A Secção Sul da Ordem dos Médicos acaba de divulgar a grande contradição da classe médica na atualidade: “nunca se formaram tantos licenciados em Medicina, mas temos cada vez menos médicos no Serviço Nacional de Saúde”, afirmou João Álvaro Correia da Cunha, médico atualmente reformado, antigo presidente do Conselho de Administração do Centro Hospitalar Lisboa Norte e Presidente da Mesa da Assembleia Geral da Secção Regional Sul da Ordem dos Médicos, no âmbito da apresentação do estudo “O que fazer de tantos médicos?”, de sua autoria.

Desenvolvido com o intuito de analisar a evolução demográfica dos profissionais de Medicina em Portugal, este estudo assinala alguns desequilíbrios no acesso à profissão: se a política restritiva de numerus clausus que marcou os anos 80 provocou uma carência de médicos no setor etário intermédio, a liberalização do acesso nos anos mais recentes levou a um aumento exponencial de novos médicos, desde 1992.

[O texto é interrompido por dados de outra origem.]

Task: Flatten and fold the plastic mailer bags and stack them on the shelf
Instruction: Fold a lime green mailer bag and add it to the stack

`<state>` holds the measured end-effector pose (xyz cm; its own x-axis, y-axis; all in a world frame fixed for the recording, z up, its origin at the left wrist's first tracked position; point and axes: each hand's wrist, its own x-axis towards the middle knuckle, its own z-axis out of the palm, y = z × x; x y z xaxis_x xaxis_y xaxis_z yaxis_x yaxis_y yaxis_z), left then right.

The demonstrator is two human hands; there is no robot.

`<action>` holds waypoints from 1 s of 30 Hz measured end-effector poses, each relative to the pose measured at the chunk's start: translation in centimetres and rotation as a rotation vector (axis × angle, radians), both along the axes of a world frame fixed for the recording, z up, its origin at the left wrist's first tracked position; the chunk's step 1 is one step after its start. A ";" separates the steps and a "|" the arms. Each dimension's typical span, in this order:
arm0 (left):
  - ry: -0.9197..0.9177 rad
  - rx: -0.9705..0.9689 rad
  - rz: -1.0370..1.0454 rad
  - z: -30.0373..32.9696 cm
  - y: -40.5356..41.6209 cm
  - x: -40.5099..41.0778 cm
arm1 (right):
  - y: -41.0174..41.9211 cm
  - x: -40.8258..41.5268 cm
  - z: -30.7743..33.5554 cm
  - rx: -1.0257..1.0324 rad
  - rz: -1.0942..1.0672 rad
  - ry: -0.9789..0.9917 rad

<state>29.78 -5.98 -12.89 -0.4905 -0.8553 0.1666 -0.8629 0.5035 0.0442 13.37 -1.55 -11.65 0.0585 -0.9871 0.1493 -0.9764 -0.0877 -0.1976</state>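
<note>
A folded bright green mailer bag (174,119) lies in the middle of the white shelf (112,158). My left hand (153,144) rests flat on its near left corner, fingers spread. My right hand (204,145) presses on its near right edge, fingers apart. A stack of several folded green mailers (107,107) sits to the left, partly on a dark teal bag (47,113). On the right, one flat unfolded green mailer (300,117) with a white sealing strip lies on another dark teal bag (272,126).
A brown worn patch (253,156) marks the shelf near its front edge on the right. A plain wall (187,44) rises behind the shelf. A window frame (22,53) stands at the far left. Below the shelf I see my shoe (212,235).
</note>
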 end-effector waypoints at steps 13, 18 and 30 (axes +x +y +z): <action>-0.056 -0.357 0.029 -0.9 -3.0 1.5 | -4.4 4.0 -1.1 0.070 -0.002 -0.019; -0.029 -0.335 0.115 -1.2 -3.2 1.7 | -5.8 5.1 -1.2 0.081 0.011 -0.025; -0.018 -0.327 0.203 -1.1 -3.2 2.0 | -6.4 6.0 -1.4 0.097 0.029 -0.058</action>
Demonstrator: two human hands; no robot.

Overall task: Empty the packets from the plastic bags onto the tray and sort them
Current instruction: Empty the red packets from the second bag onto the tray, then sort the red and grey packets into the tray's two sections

A este respeito torna-se urgente rever e planear a longo prazo o sistema de ensino e de acesso à profissão. “A revisão do numerus clausus é uma necessidade, já ambicionada há muito tempo pela Associação Nacional dos Estudantes de Medicina e pela própria Ordem dos Médicos. Este cenário deve-se ao facto de este ano ter começado a não haver vaga para todos os médicos de acesso ao internato”, refere Correia da Cunha. “É importante garantir, ao mesmo tempo, o acesso à formação pós-graduada, com orientadores de formação do setor etário intermédio e a qualidade na prestação de cuidados de saúde”, avança.

A feminização do setor é uma das características demográficas analisadas. É particularmente marcante nas camadas mais jovens, onde as mulheres representam o dobro dos homens em várias especialidades. “Entre 1996 e 2014, verificou-se uma gradual imersão de mulheres na classe médica, um pouco por todas as especialidades existentes, ascendendo a 51% face aos homens no mesmo grupo profissional. Inclusive nos escalões etários até aos 40 anos as profissionais do género feminino são quase o dobro dos seus colegas do género masculino”, afirma Correia da Cunha.

O estudo denuncia ainda fortes assimetrias regionais, sugerindo para a sua resolução a formação pós-graduada nas regiões e o incentivo à fixação de médicos ao nível regional. Também aponta desigualdades na renovação das especialidades, mais uma vez enfatizando a necessidade de planeamento a médio-prazo da profissão. Especialidades como a saúde pública encontram-se especialmente fragilizadas.

Finalmente, salienta-se que o SNS tem ainda uma posição nuclear no sistema de saúde, isto do ponto de vista dos profissionais médicos, porquanto a larga maioria está integrada no mesmo. Contudo, os números têm vindo a diminuir, o que é motivo para preocupação.

O excelente estudo de demografia médica apresentado pelo Dr. Correia da Cunha terminou com um apelo: planeamento! Planeamento das necessidades assistenciais das populações, planeamento dos recursos humanos. Isto porque o aumento do número de médicos ao nível nacional tem tido como consequência a existência de cada vez mais médicos sem especialização, a “proletarização da classe” ou a sua saída para o estrangeiro. Esta reflexão leva-nos a repensar todo este setor”, conclui Dr. Jaime Teixeira Mendes, presidente da Secção Regional Sul da Ordem dos Médicos.